Benjamín Francisco Gallardo Ordóñez, 13 años, Colegio Punta Arenas
– ¿Cuál fue tu primera impresión al unirte al entrenamiento con la selección nacional?
“Al
unirme al entrenamiento con la selección nacional me sentí un poco
extraño al principio, ya que había muchos rostros que nunca había visto
en campeonatos anteriores. Sin embargo, este ambiente lleno de
deportistas de alto rendimiento pronto me motivó enormemente. En varios
momentos me encontré entrenando junto a aquellos que nos representarán
en los Juegos Olímpicos de París 2024. Esto no sólo fue inspirador, sino
que también me enseñó mucho sobre la dedicación y el esfuerzo
necesarios para alcanzar un nivel tan alto. La experiencia fue
enriquecedora y me llenó de energía y determinación para seguir
mejorando cada día”.
– ¿Podrías describir un día típico de entrenamiento con la selección nacional?
“Comienza
temprano en la mañana, y suele durar más de 8 horas, reflejando el
compromiso y la intensidad del deporte de alto rendimiento. Empezamos
con algunos juegos que sirven para calentar y cohesionar al equipo.

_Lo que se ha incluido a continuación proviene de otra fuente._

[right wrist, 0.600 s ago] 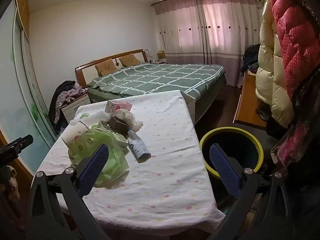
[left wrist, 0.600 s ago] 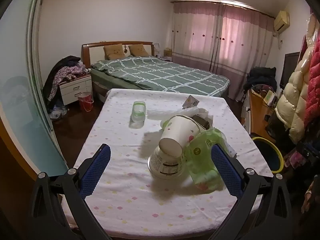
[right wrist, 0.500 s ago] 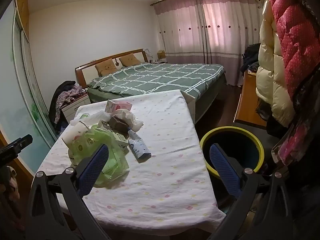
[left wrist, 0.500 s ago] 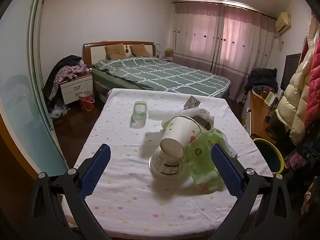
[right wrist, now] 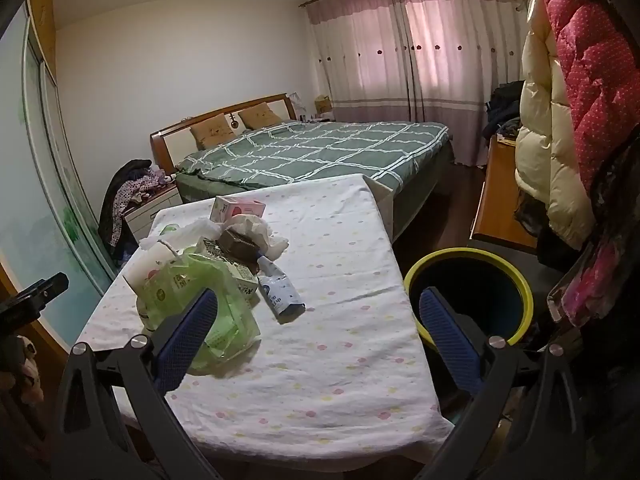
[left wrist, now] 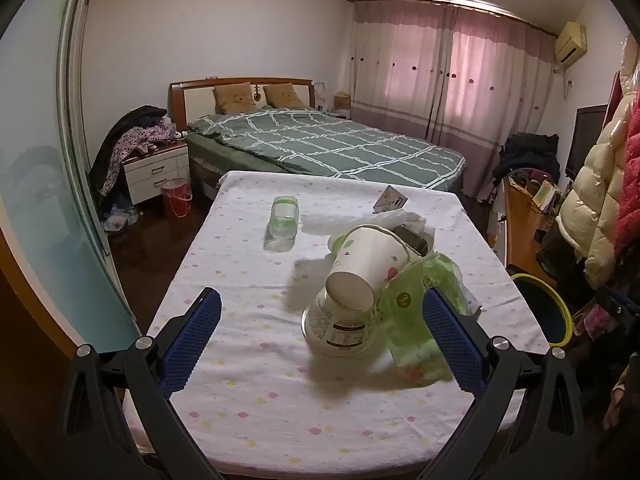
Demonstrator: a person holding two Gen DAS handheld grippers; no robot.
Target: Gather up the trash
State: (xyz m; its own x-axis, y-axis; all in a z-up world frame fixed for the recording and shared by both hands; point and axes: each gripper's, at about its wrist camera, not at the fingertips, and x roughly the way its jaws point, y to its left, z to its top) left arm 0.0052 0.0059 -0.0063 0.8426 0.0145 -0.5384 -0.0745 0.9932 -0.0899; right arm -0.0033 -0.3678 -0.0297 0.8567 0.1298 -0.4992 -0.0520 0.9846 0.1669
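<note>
A heap of trash lies on the dotted tablecloth (left wrist: 240,280): a tipped white paper cup (left wrist: 360,276), a clear plastic tub (left wrist: 340,330), a green wrapper (left wrist: 420,320), a small box (left wrist: 390,200) and crumpled tissue. In the right wrist view the heap shows the green wrapper (right wrist: 216,300), a small bottle (right wrist: 280,292), a pink box (right wrist: 238,208) and a brown packet (right wrist: 240,242). A clear jar with green bands (left wrist: 284,220) lies apart. My left gripper (left wrist: 320,332) is open, just short of the tub. My right gripper (right wrist: 316,328) is open above the table's near right edge.
A dark bin with a yellow rim (right wrist: 472,292) stands on the floor right of the table; it also shows in the left wrist view (left wrist: 548,308). A bed (left wrist: 320,144) lies behind. Coats (right wrist: 568,100) hang at the right. A nightstand (left wrist: 156,172) stands back left.
The left gripper's view has drifted very slightly. Both grippers stay open and nothing on the table has moved.
</note>
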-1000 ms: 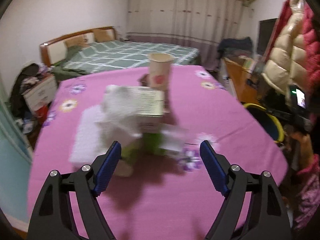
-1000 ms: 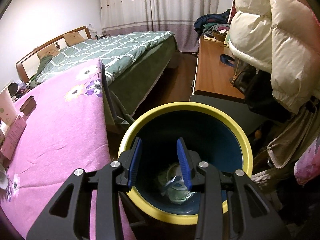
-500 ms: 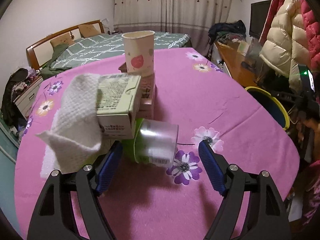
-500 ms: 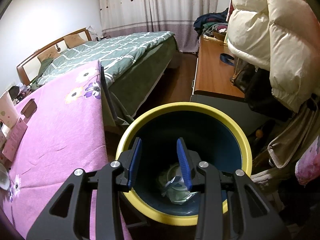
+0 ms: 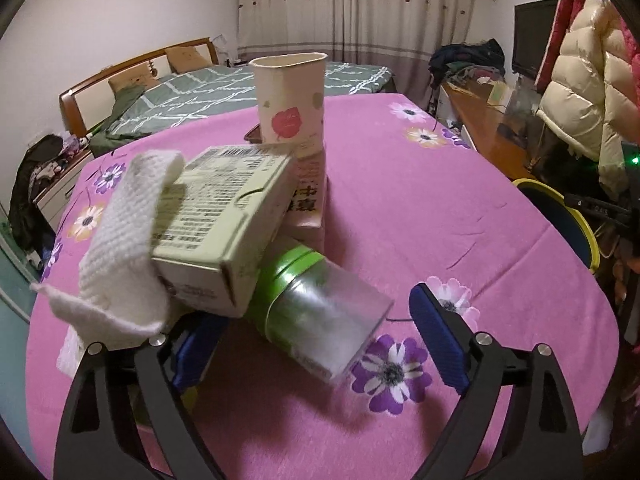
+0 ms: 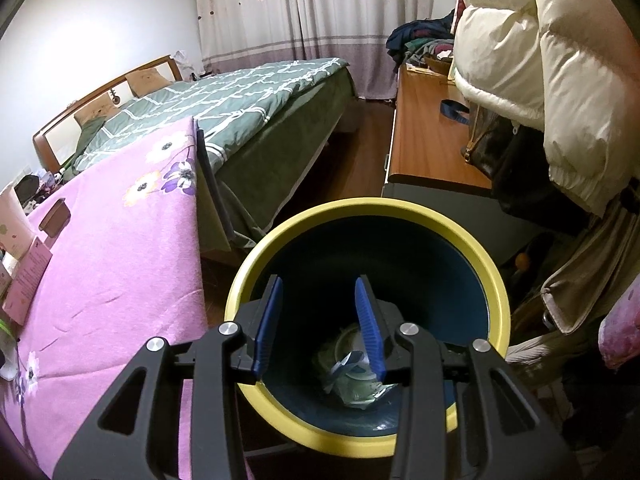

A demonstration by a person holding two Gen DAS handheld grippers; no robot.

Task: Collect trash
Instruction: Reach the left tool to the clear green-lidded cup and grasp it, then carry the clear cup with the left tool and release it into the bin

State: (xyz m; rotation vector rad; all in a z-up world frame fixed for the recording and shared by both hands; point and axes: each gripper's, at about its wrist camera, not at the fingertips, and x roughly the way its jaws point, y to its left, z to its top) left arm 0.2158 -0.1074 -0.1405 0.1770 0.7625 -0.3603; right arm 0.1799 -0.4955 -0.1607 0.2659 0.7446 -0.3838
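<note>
Home bedroom: made bed (image 6: pixel 224 108), curtains (image 5: pixel 352 8), hanging coats (image 6: pixel 552 80).

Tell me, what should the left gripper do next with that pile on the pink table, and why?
Probably ease forward a little, then close. The left gripper has its jaws opening on either side of the clear green-lidded jar lying on its side, with the pads apparently not touching it. The green box leans on the jar, so go gently.
</note>
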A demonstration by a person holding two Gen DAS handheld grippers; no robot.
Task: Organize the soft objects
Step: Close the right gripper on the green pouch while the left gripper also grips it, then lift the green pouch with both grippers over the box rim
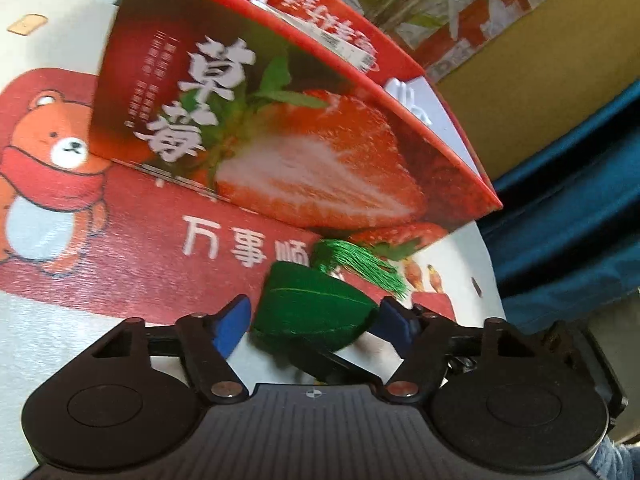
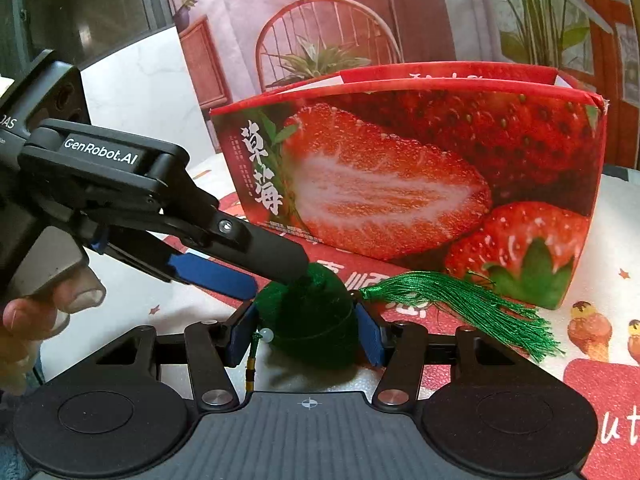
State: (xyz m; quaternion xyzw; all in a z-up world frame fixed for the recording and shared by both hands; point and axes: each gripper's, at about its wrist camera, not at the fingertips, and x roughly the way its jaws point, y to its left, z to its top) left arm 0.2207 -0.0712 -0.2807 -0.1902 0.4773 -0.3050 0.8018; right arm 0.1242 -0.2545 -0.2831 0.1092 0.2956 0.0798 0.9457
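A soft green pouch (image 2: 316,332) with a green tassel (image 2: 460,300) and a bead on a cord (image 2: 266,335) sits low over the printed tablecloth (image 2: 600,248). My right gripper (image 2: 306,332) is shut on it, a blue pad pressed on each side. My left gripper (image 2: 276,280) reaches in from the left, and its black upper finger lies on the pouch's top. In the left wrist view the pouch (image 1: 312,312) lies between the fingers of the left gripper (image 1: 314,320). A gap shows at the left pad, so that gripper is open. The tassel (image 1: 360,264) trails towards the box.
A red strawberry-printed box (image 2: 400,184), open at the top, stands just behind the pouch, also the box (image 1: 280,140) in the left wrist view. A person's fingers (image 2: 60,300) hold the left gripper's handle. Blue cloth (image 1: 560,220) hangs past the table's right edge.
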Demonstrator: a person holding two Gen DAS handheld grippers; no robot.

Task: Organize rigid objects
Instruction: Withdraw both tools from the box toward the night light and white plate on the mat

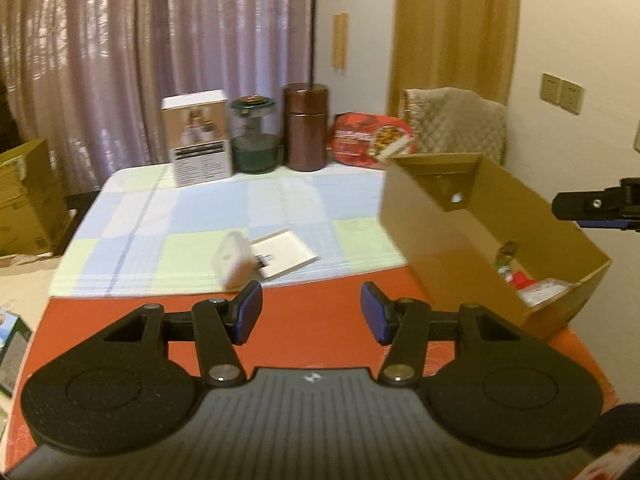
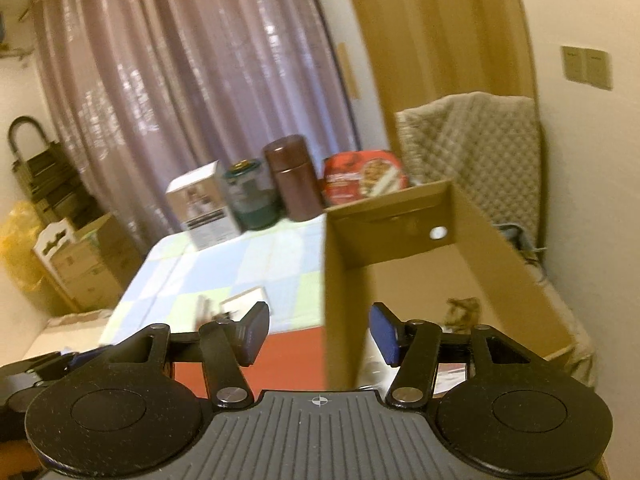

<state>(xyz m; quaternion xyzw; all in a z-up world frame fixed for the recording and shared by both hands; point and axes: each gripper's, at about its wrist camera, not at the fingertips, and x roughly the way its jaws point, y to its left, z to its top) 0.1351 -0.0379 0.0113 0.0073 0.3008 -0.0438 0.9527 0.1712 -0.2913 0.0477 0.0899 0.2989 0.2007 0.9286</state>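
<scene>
Left wrist view: my left claw (image 1: 311, 312) is spread, nothing between the pads, hovering over the red mat (image 1: 320, 312). Next targets look like the white charger (image 1: 236, 260) tipped on edge and the flat white box (image 1: 286, 258) touching it, both on the checked cloth (image 1: 200, 208) just past the mat. The carton (image 1: 440, 248) sits to the right, open top, some items already at its near end, too blurred to name. Back row along the curtain: white box, green jar, brown canister (image 1: 306, 126), red tray. My right claw pokes in at the far right edge above the carton. Right wrist view: right claw (image 2: 318, 334) is spread too, empty, sitting right over the carton's (image 2: 344, 288) left wall, so one pad is inside and one outside. Judgement: a drop into the carton looks done and the small white items are next. To do it well I'd clear that wall before swinging left, approach the charger across its narrow faces, not the broad ones, and take it before the flat box, since the two touch and one pick could drag the other.
</scene>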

Luego, pasamos a trabajar en los desplazamientos y la práctica en
parejas, afinando nuestra técnica y coordinación. Después de una breve
pausa, participamos en combates para poner en práctica lo aprendido. La
hora del almuerzo es un momento crucial, no solo para reponer energías,
sino también para fortalecer los lazos de amistad y compañerismo entre
nosotros. Por la tarde, continuamos con la preparación física, que es
fundamental para mantenernos en óptimas condiciones. Finalmente, el día
concluye con más combates, donde cada toque se convierte en una
oportunidad de aprendizaje y superación. Este intenso y hermoso desafío
diario no solo nos prepara técnicamente, sino que también nos une como
equipo, creando un ambiente de camaradería y apoyo mutuo”.
-¿Qué
emisiones tuviste cuando el entrenador nacional te pide que te quedes
una semana más entrenando en el CEO, con este alto rendimiento?
“Como
niño de 13 años, fue emocionante y un gran orgullo que me dieran esta
oportunidad. Lo vi como un paso más en mi proceso de aprendizaje. Para
mí, aprender es lo más importante en la esgrima; los resultados pueden
llegar o no, eso lo determinará el tiempo, pero siempre hay que dar lo
mejor de uno mismo. Por otra parte, esa semana me significó quedarme en
la casa de una familia de la esgrima en Santiago, con uno de mis mejores
amigos, el Bicho (Mattus), y la Fran. Son excelentes personas, y vivir
con ellos me permitió aprender muchas cosas nuevas. Del tío (Fernando)
aprendí mucho, ya que era la primera vez que me quedaba solo. Fue una
decisión difícil para mi papá y para mí, aunque creo que más para él”,
finalizó sonriente el destacado jóven deportista regional.